WHAT YOU WILL DO
Please output every line of the material as it stands, without the pictures.

DATA EXCERPT
+ + + +

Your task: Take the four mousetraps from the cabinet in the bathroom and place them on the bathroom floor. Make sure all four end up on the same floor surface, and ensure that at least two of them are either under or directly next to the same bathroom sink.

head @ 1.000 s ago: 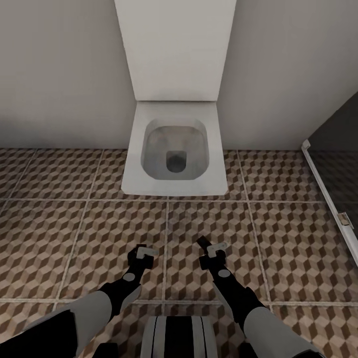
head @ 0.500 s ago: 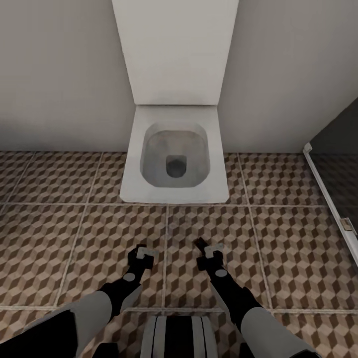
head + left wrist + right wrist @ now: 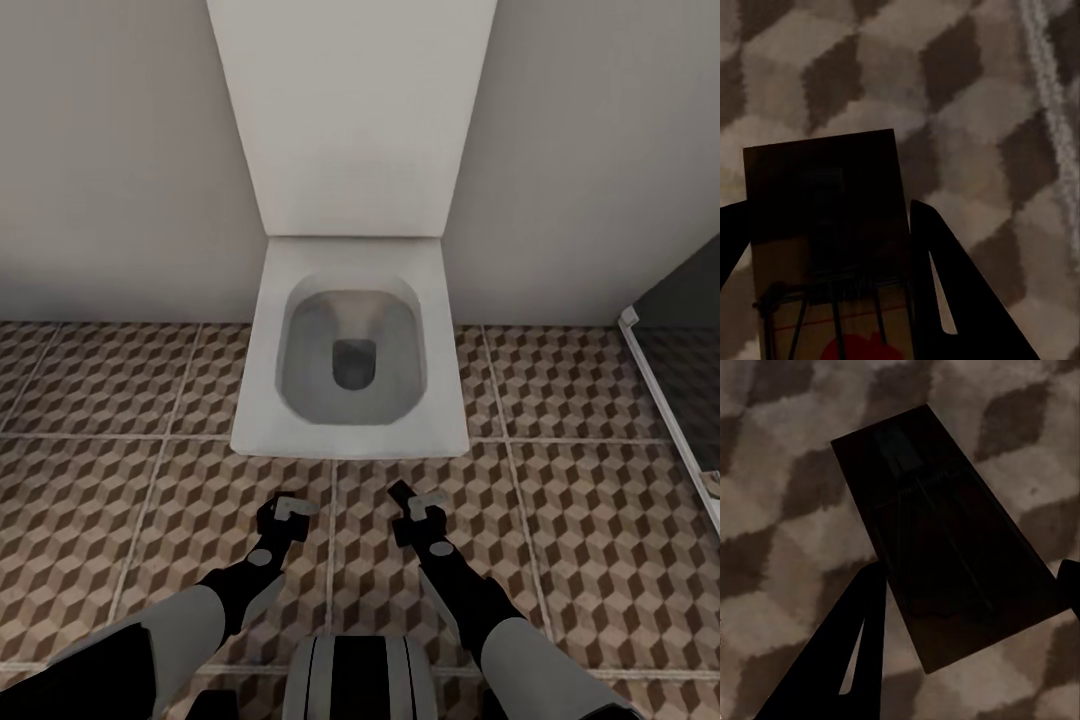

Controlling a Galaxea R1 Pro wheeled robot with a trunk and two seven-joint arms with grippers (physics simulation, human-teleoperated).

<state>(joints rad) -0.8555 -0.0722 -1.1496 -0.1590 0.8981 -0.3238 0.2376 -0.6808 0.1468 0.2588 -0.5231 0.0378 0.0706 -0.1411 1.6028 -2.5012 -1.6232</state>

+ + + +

RESPONSE TO THIS TASK
Your task: Take the four mousetraps from the cabinet in the bathroom and place them on the bathroom floor. Make sure all four end up on the same floor surface, and ensure that at least two of them are either under or directly next to the same bathroom sink.

head @ 1.000 s ago: 
head @ 0.500 s ago: 
head + left wrist + right wrist @ now: 

Controlling a Galaxea R1 Pro wheeled robot with a trunk and two seven-joint arms with grippers (physics simulation, human-teleoperated).

<state>(joints rad) -0.8555 -0.0722 -1.1496 -0.1590 0.8981 -0.3238 0.2376 -0.6808 0.1468 0.2588 -0.5231 0.0378 0.0706 -0.1411 1.6028 -2.5012 -1.6232</state>

The full output has already been given.